Il y a un mois, nous vous avons proposé de raconter un personnage par le biais d’un vêtement qu’il porte, ou qu’il a porté : cette proposition vous a inspiré des textes très charnels, qui donnent corps aux caractères et vie aux silhouettes. Voici les textes de Sandrine Ferry-Drappier et Chantal Van Mulders.

Sandrine Ferry-Drappier

La robe oubliée

Dans la chambre, aux volets baissés, la robe, abandonnée sur le dossier de la chaise, avec ses jolis reflets mordorés, joue avec la semi-pénombre comme les épis de blés luisant dans l’herbe nue. C’est une robe en soie, à la délicate couleur rose thé, dont le corsage, ajusté sur la poitrine par un joli galon vert-de-gris, est brodé de petites perles de nacre. Le vêtement semble un peu désuet, trop romantique avec ses manches ballon, comme sorti d’un roman de Jane Austen, émouvant comme un cadeau de fiançailles offert par ses parents à une jeune fille sur le point de devenir femme. Mais la fête promise a tourné court. Ce matin-là, le fiancé, un jeune notaire s’est tué en voiture en venant rejoindre Monique, ma tante qui, folle de douleur, s’est réfugiée dans sa chambre. Elle pleurera, ce jour-là, toutes les larmes de son corps puis elle enfermera la robe dans une housse et la rangera tout au fond du placard dans sa chambre de jeune fille, chez mes grands-parents. Elle s’y trouve encore.


Chantal Van Mulders

La robe

J’aurais aimé vous parler de la robe lilas de ma grand-mère.

J’aurais aimé vous raconter que depuis la mort de ma mère elle ne s’habillait que de deuil, s’autorisant certains dimanches un lilas très pâle dans une cotonnade structurée, droite, à manches courtes, qui dégageait le cou.
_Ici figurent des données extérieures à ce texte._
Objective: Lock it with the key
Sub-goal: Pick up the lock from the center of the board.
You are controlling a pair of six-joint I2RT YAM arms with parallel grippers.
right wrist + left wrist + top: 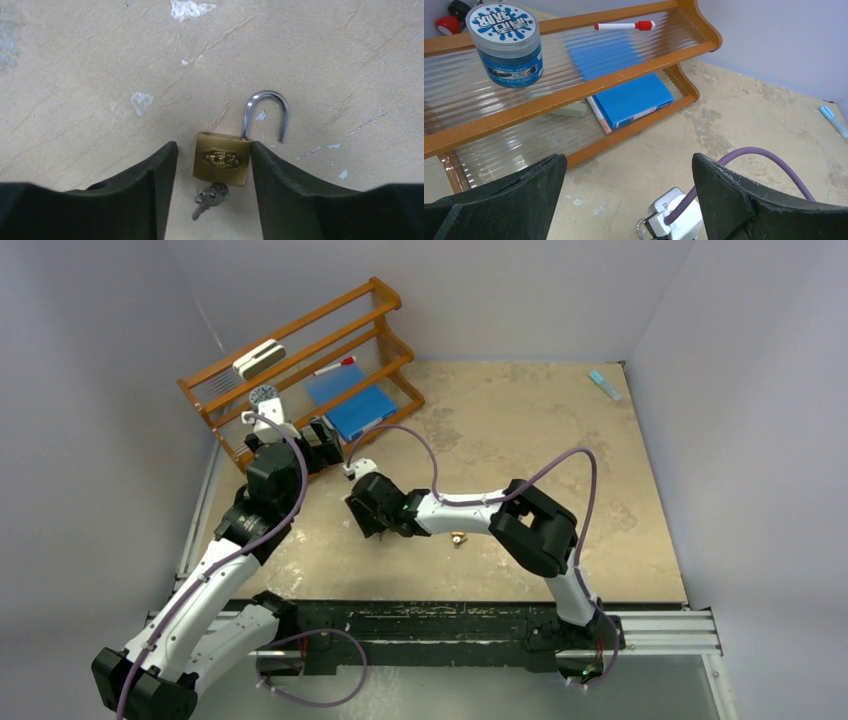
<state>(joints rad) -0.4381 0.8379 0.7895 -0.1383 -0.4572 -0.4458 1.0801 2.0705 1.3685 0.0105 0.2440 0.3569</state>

Ainsi parée, elle agrafait au-dessus du sein droit une broche en minuscules pétales de brillants, cadeau de son époux pour leurs noces d’argent.

J’aurais aimé vous détailler le soin précieux qu’elle prenait d’elle-même avant la messe de 7 heures. Les cheveux crantés, blondis jusqu’à ses 90 ans, les bas invisibles et les chaussures  à talons, ouvertes dès les premiers beaux jours.

Je me préparais à vous chuchoter comme je l’espionnais derrière la garde-robe en pitchpin du cabinet de toilette quand elle soulignait ses sourcils d’un trait charbonneux puis ses lèvres de rouge bordeaux, elle qui ne jurait que par le bourgogne. Mais ce qui me fascinait, c’était la houppette qu’elle plongeait dans la poudre libre avant de s’en tamponner le visage, laissant s’échapper une brume rose et embaumée. Après l’inspection de l’ourlet juste sous le genou, il ne lui restait qu’à relever le menton sur son chagrin et à conquérir une nouvelle journée.

Mais voilà, depuis ce matin, je ne vois que le kaki d’un uniforme,

la bouche peinte et le sourire éclatant d’une soldate,

le béret en oblique sur sa chevelure corbeau, tamponné de l’écusson aux épées croisées,

la veste de camouflage qui enserre le menton, les épaules et les coudes rembourrés,

le fusil dirigé vers le sol, pour le moment.